**Problem details**.
Return every line in the entries below where the word "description" shows up.

**Record excerpts**.
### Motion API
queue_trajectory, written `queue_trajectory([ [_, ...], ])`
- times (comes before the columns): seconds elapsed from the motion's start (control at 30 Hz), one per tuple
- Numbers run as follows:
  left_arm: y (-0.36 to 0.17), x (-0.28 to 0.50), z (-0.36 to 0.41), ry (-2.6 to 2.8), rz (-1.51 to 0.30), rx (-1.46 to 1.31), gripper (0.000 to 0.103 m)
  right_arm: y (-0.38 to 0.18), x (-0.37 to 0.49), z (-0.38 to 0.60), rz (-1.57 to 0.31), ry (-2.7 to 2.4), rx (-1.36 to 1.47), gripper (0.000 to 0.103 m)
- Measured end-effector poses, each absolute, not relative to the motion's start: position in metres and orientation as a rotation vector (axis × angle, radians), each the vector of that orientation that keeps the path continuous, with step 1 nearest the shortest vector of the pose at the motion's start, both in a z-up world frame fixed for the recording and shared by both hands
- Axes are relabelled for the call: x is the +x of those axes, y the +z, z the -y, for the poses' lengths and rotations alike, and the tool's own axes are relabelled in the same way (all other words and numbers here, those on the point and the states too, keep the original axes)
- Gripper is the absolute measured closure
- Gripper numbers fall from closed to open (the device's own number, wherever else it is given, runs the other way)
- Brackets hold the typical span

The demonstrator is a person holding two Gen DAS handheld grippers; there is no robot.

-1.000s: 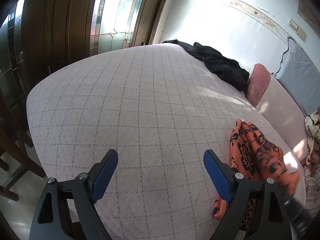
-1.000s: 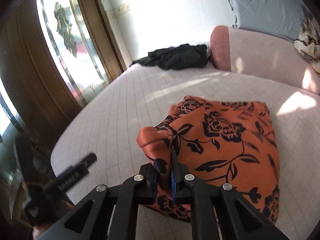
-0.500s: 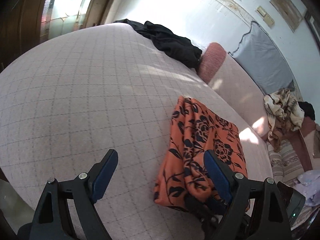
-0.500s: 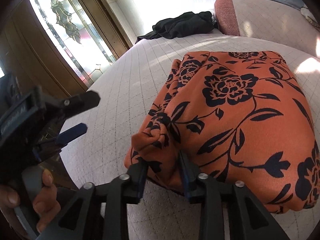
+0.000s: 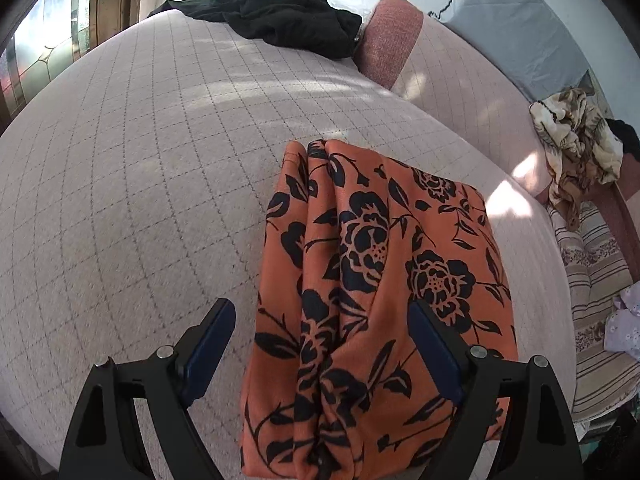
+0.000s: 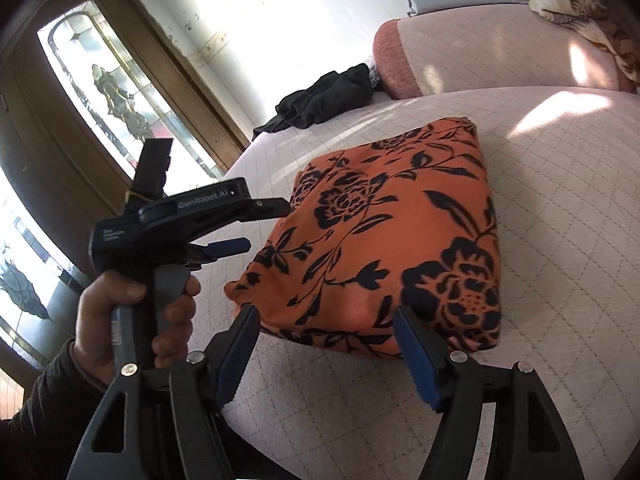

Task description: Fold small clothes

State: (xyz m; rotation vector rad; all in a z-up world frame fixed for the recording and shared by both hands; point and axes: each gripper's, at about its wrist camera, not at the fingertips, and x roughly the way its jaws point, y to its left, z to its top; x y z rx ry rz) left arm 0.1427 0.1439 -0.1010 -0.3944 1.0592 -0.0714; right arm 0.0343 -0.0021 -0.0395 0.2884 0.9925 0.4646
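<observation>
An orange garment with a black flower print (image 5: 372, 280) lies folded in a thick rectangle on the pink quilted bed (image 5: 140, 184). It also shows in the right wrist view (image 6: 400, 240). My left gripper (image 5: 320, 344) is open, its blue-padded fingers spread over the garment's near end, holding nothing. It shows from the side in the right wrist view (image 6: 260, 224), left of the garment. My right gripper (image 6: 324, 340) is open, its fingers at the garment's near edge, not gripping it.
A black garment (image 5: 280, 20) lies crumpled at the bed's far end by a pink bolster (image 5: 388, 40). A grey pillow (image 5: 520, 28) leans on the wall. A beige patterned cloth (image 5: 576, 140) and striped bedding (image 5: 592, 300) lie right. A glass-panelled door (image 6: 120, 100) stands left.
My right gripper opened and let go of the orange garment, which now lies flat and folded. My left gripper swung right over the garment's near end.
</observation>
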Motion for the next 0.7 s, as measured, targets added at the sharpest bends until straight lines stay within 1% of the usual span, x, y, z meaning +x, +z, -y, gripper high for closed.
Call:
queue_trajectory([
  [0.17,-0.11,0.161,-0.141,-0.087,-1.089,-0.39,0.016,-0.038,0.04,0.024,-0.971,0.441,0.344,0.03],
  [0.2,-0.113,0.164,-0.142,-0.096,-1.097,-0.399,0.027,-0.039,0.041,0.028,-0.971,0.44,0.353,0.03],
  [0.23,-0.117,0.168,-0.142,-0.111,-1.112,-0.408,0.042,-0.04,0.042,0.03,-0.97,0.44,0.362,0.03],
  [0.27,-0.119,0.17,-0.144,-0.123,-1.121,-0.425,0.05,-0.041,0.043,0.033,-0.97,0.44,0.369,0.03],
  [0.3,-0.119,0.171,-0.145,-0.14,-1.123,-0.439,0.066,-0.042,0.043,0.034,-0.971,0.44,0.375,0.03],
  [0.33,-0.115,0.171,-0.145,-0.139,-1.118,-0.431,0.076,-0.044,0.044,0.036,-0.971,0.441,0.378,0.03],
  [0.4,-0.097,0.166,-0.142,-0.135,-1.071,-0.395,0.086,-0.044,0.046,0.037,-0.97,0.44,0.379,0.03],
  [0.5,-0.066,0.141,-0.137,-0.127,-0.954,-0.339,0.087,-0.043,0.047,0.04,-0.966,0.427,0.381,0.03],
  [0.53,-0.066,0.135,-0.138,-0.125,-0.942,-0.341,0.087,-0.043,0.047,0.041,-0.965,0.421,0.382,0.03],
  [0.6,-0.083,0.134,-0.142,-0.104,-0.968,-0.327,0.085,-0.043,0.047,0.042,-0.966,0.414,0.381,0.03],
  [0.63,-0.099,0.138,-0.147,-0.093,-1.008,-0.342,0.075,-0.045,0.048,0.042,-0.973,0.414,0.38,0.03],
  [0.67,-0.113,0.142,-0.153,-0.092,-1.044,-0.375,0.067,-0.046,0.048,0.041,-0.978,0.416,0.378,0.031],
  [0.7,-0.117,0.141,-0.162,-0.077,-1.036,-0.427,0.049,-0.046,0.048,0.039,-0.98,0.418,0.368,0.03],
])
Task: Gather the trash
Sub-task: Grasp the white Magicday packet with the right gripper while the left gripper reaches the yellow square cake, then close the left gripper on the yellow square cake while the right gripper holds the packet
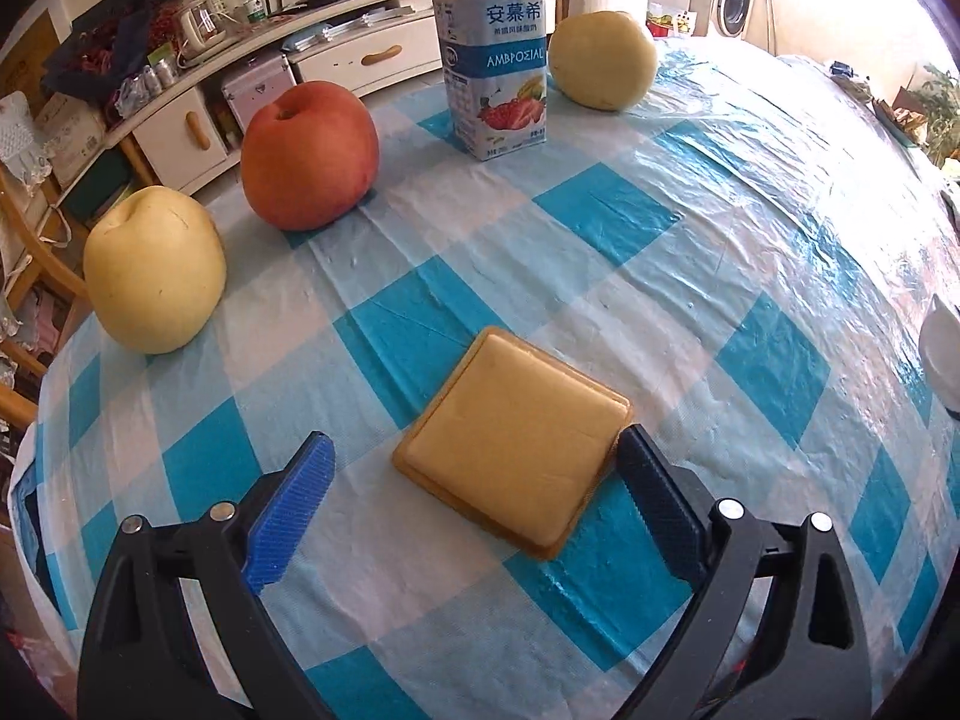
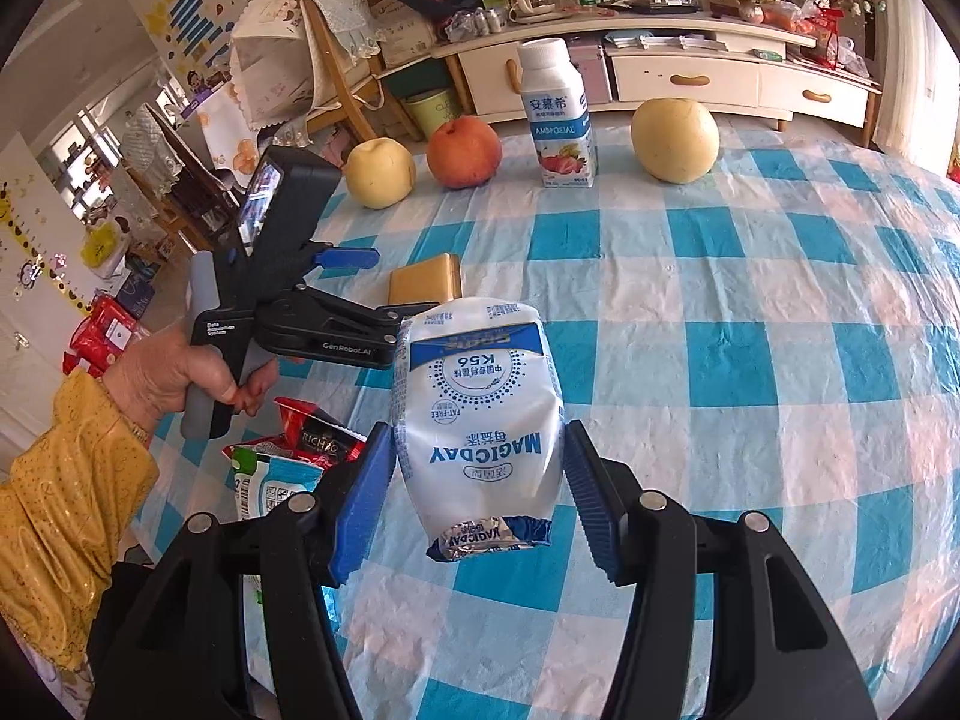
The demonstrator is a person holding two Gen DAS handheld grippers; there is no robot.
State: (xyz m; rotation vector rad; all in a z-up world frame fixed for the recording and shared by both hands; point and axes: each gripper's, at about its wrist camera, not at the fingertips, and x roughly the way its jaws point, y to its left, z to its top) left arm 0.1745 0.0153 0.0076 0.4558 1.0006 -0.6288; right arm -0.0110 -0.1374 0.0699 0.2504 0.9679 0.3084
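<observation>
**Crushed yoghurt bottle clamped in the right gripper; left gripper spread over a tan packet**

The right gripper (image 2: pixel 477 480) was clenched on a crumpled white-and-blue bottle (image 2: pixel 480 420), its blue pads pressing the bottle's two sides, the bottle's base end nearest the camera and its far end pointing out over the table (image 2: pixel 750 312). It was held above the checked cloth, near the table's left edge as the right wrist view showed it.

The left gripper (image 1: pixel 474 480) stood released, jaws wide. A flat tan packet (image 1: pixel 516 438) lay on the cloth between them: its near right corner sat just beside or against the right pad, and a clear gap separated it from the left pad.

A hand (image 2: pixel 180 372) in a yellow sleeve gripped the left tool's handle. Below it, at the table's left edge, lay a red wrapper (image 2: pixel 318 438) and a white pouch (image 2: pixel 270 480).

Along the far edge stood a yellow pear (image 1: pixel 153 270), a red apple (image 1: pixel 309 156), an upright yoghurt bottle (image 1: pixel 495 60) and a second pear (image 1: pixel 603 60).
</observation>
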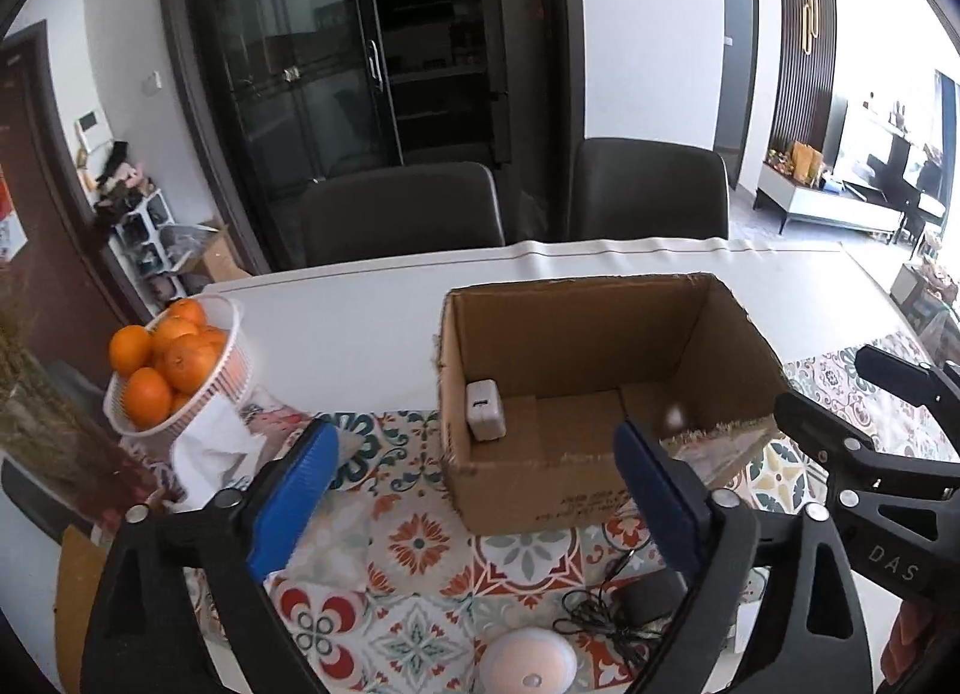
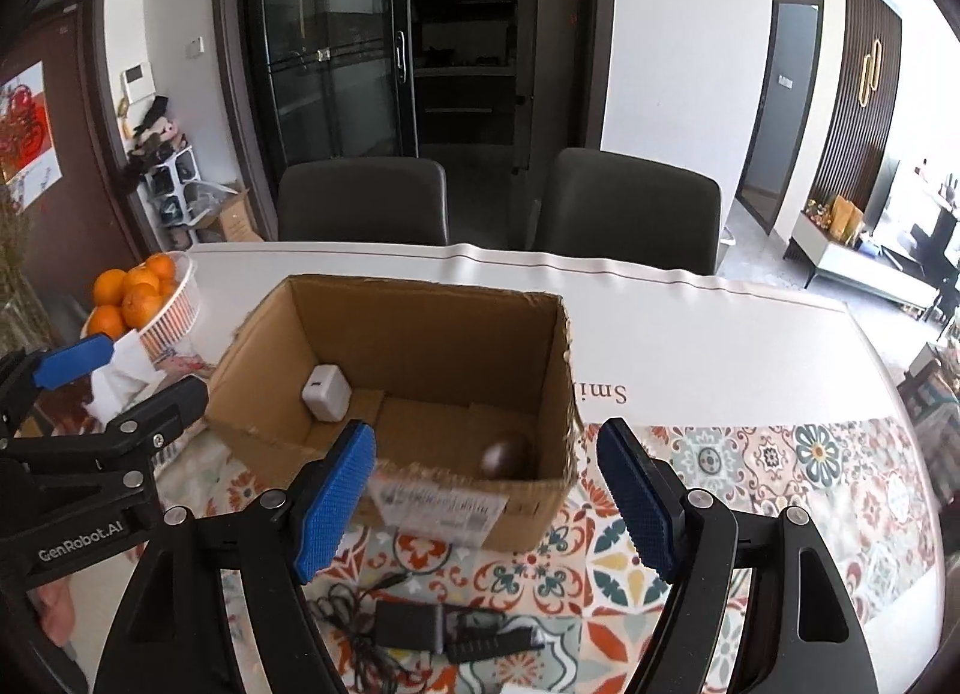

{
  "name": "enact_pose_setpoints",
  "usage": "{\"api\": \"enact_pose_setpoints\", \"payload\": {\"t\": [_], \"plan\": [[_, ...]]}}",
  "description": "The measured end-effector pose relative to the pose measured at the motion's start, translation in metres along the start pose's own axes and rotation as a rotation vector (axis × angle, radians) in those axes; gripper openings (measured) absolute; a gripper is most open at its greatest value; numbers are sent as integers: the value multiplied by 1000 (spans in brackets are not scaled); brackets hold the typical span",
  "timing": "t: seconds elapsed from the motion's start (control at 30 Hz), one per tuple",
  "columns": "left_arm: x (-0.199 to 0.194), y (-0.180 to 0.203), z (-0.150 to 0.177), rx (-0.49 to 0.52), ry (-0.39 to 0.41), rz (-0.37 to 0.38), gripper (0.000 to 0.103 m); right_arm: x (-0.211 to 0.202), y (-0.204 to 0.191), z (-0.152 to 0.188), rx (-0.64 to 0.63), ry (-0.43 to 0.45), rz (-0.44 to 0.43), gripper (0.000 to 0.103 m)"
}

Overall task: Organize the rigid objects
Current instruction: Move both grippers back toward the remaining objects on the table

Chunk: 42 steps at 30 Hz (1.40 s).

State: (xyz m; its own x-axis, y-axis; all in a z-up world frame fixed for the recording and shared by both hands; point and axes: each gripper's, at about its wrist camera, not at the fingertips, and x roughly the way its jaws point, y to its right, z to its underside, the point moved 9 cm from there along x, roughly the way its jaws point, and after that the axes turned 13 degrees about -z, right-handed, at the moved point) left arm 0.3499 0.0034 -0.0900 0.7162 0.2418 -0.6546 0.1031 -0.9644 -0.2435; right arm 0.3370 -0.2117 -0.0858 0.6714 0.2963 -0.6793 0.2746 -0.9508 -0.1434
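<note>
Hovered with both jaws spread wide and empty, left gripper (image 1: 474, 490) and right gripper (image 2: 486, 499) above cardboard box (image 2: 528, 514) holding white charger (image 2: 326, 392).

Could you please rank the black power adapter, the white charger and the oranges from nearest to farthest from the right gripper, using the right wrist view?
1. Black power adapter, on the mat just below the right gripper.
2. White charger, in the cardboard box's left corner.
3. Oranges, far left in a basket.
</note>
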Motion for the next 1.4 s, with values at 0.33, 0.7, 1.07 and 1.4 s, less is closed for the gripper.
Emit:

**Solution for this problem**.
Task description: Fold small clothes
  "description": "The measured end-effector pose relative to the pose measured at the motion's start, translation in metres along the start pose's own axes and rotation as a rotation vector (axis × angle, radians) in those axes; gripper openings (measured) absolute; a gripper is most open at its greatest value; numbers are sent as integers: the value multiplied by 1000 (spans in brackets are not scaled); brackets hold the typical span",

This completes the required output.